Replicar informações é uma operação bastante comum e importante nos computadores convencionais. Entretanto, encontramos um problema ao tentar fazer isso com informações de um computador quântico.

O teorema da não clonagem estabelece que é impossível copiar fielmente um estado quântico arbitrário [4].

Em outras palavras, você não consegue criar cópias exatas de uma informação quântica. Uma implicação direta é a impossibilidade de criar um backup das informações para protegê-las, por exemplo [1].

Uma alternativa para contornar esse problema é a criação de cópias imperfeitas cujo nível de fidelidade pode ser mensurado, respeitando sempre o teorema da não clonagem, é claro [5].
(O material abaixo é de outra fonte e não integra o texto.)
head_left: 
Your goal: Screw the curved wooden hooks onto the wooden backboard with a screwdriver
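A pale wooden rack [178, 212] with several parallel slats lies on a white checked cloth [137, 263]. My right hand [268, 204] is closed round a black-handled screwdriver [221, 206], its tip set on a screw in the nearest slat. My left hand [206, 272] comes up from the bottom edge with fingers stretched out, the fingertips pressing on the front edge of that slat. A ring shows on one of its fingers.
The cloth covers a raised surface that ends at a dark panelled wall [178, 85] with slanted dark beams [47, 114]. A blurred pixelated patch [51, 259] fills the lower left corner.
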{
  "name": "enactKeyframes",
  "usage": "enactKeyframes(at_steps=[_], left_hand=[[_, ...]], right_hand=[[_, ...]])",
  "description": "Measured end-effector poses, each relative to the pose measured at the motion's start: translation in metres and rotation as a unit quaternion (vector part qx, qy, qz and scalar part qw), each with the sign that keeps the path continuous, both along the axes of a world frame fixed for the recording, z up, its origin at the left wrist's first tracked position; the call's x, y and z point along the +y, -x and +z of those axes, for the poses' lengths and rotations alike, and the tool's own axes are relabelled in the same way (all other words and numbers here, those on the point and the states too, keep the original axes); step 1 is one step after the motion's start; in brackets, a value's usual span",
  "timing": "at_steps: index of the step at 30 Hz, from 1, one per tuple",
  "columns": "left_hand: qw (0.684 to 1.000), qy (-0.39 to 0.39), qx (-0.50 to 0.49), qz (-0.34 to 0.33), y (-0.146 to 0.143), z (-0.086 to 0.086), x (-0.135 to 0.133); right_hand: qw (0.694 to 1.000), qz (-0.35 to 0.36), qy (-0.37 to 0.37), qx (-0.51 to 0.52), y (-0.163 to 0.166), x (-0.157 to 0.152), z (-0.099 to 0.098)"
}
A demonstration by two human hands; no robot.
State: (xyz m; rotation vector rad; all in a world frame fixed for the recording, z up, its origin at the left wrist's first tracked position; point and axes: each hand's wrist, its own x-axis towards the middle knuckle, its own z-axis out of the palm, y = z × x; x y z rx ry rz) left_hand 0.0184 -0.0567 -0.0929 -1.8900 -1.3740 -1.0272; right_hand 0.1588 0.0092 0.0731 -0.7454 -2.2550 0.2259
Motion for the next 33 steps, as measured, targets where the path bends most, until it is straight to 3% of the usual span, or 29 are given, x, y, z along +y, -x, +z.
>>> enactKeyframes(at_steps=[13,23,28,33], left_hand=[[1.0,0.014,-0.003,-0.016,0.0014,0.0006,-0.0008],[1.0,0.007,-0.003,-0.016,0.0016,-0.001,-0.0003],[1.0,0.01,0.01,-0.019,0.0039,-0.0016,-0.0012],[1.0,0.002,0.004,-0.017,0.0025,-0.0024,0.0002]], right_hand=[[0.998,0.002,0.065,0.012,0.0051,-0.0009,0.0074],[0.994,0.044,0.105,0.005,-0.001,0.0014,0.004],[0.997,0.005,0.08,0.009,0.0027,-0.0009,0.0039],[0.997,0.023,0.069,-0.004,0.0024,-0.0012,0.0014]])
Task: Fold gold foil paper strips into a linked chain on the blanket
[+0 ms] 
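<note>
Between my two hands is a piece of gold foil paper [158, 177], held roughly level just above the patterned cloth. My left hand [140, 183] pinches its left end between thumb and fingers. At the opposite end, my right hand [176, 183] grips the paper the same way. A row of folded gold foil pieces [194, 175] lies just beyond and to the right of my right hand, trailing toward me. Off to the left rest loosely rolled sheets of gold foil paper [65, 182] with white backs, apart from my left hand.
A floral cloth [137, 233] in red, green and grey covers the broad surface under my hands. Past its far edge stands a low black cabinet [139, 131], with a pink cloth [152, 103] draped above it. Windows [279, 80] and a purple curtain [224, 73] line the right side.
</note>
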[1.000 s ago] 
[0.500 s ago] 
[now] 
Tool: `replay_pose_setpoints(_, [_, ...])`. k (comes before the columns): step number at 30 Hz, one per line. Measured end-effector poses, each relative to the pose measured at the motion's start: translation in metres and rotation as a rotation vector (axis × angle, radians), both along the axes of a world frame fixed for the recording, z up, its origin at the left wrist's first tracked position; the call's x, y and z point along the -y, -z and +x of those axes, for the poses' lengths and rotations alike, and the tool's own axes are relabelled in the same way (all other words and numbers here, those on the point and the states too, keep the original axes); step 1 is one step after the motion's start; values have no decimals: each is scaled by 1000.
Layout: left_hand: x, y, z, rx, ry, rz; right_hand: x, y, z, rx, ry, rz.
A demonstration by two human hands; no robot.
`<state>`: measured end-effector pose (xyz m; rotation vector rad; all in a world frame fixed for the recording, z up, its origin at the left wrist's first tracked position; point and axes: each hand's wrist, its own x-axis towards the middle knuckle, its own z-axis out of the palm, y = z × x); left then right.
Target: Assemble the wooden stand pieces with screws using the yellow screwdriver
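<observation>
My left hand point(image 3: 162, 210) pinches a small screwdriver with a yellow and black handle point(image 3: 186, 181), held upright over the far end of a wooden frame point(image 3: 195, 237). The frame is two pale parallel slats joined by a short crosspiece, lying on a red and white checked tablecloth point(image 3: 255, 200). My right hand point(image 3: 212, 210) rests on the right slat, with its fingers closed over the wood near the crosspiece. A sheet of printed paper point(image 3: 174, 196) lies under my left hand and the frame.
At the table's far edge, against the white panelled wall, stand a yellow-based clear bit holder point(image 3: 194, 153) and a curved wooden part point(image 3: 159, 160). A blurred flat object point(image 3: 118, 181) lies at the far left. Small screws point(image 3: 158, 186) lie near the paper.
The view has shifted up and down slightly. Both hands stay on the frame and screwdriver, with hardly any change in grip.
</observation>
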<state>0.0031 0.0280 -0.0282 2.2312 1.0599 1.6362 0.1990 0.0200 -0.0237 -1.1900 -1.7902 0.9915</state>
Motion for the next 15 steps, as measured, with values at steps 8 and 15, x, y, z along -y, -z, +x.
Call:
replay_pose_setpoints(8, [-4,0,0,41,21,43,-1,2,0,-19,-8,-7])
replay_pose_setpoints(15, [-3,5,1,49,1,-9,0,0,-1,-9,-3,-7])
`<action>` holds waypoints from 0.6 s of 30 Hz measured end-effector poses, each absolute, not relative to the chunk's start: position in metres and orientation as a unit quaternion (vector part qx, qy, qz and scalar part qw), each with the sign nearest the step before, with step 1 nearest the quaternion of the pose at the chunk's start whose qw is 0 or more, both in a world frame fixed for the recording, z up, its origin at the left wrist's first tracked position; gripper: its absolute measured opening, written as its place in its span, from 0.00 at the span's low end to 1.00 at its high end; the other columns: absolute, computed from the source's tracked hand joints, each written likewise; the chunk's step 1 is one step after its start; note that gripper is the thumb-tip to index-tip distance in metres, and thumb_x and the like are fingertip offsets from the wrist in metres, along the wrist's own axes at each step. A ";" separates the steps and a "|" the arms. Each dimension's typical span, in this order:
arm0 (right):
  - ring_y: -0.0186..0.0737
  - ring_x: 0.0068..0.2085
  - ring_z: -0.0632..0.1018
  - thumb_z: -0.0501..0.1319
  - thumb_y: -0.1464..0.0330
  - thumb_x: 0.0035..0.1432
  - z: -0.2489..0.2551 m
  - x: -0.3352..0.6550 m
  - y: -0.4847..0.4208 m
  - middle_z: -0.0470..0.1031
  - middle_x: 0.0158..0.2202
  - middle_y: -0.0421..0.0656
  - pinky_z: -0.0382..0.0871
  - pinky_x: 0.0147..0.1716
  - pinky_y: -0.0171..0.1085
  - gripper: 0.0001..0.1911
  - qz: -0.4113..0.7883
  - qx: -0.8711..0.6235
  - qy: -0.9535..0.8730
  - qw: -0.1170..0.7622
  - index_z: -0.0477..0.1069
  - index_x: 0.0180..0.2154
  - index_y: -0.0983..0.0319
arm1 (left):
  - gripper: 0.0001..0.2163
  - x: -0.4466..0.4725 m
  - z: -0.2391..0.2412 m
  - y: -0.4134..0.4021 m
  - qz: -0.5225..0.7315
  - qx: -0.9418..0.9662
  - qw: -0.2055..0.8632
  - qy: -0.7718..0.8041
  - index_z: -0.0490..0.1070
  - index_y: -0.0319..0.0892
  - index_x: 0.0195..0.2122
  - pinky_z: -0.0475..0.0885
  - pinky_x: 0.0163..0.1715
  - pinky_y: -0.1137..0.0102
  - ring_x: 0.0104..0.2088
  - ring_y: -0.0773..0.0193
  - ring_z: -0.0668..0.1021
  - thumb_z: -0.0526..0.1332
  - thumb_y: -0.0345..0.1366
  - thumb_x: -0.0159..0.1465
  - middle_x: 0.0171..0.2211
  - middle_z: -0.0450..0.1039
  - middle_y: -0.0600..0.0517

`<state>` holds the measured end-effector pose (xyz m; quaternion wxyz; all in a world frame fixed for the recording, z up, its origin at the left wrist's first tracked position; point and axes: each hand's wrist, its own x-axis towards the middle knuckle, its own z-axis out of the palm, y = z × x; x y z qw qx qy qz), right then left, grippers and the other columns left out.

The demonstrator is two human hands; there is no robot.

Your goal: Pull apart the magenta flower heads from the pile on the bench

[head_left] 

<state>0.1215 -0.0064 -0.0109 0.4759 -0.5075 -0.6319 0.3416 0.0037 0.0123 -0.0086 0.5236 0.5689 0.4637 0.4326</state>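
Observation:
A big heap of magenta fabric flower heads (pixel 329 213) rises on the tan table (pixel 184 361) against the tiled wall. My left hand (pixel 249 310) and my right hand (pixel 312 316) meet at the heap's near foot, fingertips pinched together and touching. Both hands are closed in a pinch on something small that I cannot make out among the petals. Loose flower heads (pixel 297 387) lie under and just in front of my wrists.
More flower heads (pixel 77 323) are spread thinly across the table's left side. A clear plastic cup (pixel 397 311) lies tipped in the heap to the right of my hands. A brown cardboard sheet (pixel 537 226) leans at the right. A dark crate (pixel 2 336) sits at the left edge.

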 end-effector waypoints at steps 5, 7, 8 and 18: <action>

Ilustração da criação de uma cópia imperfeita de um estado quântico qualquer

Finalizo esta seção enfatizando que através do emaranhamento quântico podemos fazer com que o estado de um qubit A seja igual ao estado de um outro qubit B, caso eles estejam emaranhados. Porém, o estado do qubit B é destruído no processo, ou seja, o estado é copiado, contudo, no final, não temos dois qubits idênticos. Logo, o teorema da não clonagem não é violado. Formalmente, isso é chamado de teletransporte quântico [1].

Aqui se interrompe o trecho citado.